Required action: The listing is to be duplicated in full, exactly as written.

Supplied data:

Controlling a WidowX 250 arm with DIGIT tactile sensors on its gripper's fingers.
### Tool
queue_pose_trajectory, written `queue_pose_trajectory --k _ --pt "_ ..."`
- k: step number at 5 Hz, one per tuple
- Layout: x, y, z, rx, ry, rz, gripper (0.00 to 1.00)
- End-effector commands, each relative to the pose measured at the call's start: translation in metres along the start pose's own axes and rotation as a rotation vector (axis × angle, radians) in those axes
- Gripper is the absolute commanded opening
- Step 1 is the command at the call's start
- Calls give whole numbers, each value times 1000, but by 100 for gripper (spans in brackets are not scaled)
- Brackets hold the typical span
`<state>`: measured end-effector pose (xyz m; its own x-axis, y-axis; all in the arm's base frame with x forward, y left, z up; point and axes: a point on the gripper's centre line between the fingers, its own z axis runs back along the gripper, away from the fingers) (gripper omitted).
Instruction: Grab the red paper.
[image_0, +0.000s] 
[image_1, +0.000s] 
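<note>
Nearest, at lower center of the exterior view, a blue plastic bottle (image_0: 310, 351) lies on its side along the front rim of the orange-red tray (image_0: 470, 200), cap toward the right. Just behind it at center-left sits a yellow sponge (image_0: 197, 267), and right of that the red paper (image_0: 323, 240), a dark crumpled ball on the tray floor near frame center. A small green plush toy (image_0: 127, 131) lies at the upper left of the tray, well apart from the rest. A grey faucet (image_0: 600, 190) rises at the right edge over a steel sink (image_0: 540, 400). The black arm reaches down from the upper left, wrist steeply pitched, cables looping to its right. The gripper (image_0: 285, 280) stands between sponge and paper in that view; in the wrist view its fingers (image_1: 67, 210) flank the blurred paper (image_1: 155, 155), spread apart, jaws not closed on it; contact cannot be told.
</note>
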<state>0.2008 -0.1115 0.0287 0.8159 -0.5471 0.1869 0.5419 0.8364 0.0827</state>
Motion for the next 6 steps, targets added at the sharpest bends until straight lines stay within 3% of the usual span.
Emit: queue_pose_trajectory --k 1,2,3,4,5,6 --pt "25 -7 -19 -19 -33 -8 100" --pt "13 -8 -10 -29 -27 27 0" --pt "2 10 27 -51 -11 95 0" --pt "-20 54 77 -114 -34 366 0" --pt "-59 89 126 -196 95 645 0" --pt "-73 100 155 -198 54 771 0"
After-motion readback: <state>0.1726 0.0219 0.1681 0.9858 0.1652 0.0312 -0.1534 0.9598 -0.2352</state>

Expected output:
Controlling a WidowX 250 arm with DIGIT tactile sensors on its gripper's fingers.
### Tool
queue_pose_trajectory, written `queue_pose_trajectory --k _ --pt "_ ..."`
- k: step number at 5 Hz, one per tuple
- Layout: x, y, z, rx, ry, rz, gripper (0.00 to 1.00)
- End-effector commands, each relative to the pose measured at the call's start: translation in metres along the start pose's own axes and rotation as a rotation vector (axis × angle, radians) in those axes
- Gripper is the absolute commanded opening
- Step 1 is the command at the call's start
- Calls give whole numbers, each value times 1000, but by 100 for gripper (spans in brackets are not scaled)
- Brackets hold the typical span
`<state>`: measured end-effector pose (xyz m; its own x-axis, y-axis; all in the arm's base frame with x forward, y left, z up; point and axes: a point on the gripper's centre line between the fingers, its own z axis runs back along the gripper, away from the fingers) (gripper omitted).
Instruction: Grab the red paper.
[image_0, +0.000s] 
[image_1, +0.000s] 
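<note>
Nearest, at lower center of the exterior view, a blue plastic bottle (image_0: 310, 351) lies on its side along the front rim of the orange-red tray (image_0: 470, 200), cap toward the right. Just behind it at center-left sits a yellow sponge (image_0: 197, 267), and right of that the red paper (image_0: 323, 240), a dark crumpled ball on the tray floor near frame center. A small green plush toy (image_0: 127, 131) lies at the upper left of the tray, well apart from the rest. A grey faucet (image_0: 600, 190) rises at the right edge over a steel sink (image_0: 540, 400). The black arm reaches down from the upper left, wrist steeply pitched, cables looping to its right. The gripper (image_0: 285, 280) stands between sponge and paper in that view; in the wrist view its fingers (image_1: 67, 210) flank the blurred paper (image_1: 155, 155), spread apart, jaws not closed on it; contact cannot be told.
</note>
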<state>0.2008 -0.1115 0.0287 0.8159 -0.5471 0.1869 0.5419 0.8364 0.0827</state>
Motion for the next 6 steps, targets added at the sharpest bends until straight lines stay within 3% of the usual span.
Emit: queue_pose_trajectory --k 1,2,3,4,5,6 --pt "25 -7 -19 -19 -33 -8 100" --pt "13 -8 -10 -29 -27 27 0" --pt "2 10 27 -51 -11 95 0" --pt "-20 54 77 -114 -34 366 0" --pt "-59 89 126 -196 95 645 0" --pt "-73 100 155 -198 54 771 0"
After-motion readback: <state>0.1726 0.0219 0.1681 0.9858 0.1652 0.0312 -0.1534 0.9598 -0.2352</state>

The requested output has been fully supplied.